Les mots firent leur chemin. Ayant enfin compris, j’éclatai de rire et libérai mes bras. La dernière chose qui me traversa l’esprit avant que je ne m’évanouisse fut que j’avais réussi à sortir mon vieux de la mélasse – et sans magouilles.
On m’accorda dix jours de congé – sur les instances du médecin qui m’avait examiné à l’issue du combat. J’avais les côtes toutes bleues, la mâchoire enflée deux fois comme la normale, et le coup qui m’avait envoyé pour le compte avait déchaussé six de mes dents. Le médecin me dit ensuite que Blanchard avait le nez cassé, et qu’il lui avait fallu vingt-six points de suture. Considérant les dégâts de part et d’autre, il n’y avait pas de vainqueur véritable.
Pete Lukins collecta mes gains, et ensemble nous fîmes la tournée des foyers et résidences jusqu’à en trouver une qui parût adaptée à la cohabitation avec des humains – la villa du roi David, à un bloc à l’écart du Miracle Mile[12]. Pour deux bâtons par an et cinquante billets par mois déduits de son chèque de retraite, le vieux aurait sa propre chambre, trois jardins publics et tout un assortiment d’activités de groupe. La majorité des résidents étaient de vieux Juifs, et l’idée me plaisait qu’un Boche cinglé aille passer le restant de ses jours dans le camp ennemi. Pete et moi l’installâmes là et, au moment du départ, il s’amusait à faire des bras d’honneur à l’infirmière en chef et à reluquer une fille de couleur qui faisait les lits.
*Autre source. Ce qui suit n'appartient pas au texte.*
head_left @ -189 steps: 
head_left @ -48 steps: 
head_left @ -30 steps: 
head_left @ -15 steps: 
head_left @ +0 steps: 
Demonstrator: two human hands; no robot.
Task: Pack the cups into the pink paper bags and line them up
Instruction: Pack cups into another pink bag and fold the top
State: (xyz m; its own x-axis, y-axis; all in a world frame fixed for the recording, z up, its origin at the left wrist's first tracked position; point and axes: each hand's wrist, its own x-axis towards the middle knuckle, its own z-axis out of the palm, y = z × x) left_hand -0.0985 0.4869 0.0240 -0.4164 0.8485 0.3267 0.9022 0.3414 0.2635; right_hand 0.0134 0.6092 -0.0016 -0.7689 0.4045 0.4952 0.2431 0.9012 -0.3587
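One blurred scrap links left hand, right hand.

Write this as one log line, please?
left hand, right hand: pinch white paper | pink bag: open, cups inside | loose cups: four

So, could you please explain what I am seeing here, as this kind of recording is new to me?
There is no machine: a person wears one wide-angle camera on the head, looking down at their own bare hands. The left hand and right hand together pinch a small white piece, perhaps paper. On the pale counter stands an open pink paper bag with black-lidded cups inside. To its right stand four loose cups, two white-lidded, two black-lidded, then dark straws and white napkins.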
Après cela, je me terrai dans mon appartement, à lire et à écouter du jazz à la radio, à engloutir soupes et crèmes glacées, les seules nourritures qui passaient encore. J’étais satisfait à l’idée d’avoir joué aussi serré que possible – et gagné à l’occasion la moitié du gâteau.
Le téléphone sonnait constamment ; puisque je savais que ce ne pouvait être que des reporters ou des flics présentant leurs regrets, je ne répondais jamais. Je n’écoutais pas les retransmissions sportives et je ne lisais pas les journaux. Je voulais une coupure bien nette avec la célébrité locale, et me terrer dans mon trou était la seule manière d’y parvenir.
Mes blessures se cicatrisaient, et au bout d’une semaine j’étais impatient de reprendre du service. J’en arrivai à passer des après-midi entiers assis sur les marches à l’arrière de la maison, à observer le chat de ma propriétaire chasser des piafs. Chico passait en revue un geai bleu, lorsque j’entendis une voix ténue m’appeler :
— T’en as pas encore marre ?
Je baissai les yeux. Lee Blanchard se tenait au pied des marches. Ses arcades étaient couturées de points de suture, son nez aplati et violacé. Je ris et dis :
— Ça vient ! ça vient !
Blanchard se passa les pouces dans la ceinture.
— Ça te dirait de bosser aux Mandats avec moi ?
— Quoi ?
— Tu as bien compris. Le capitaine Harwell a appelé pour te le dire, seulement, t’étais dans ta putain de période d’hibernation.
Je me sentais des picotements partout.
— Mais j’ai perdu. Ellis Lœw a dit…
— Aux chiottes, ce qu’y raconte, Ellis Lœw. Tu lis pas les journaux ? L’emprunt a été accepté hier, et ça, probablement parce que les électeurs en ont eu pour leur fric avec le combat qu’on leur a offert. Horrall a dit à Lœw que Johnny était out, et que tu étais son homme. Tu veux la place ?
Je descendis les marches et tendis la main. Blanchard la serra en me faisant un clin d’œil.
Le duo était né. C’est ainsi que notre équipe vit le jour.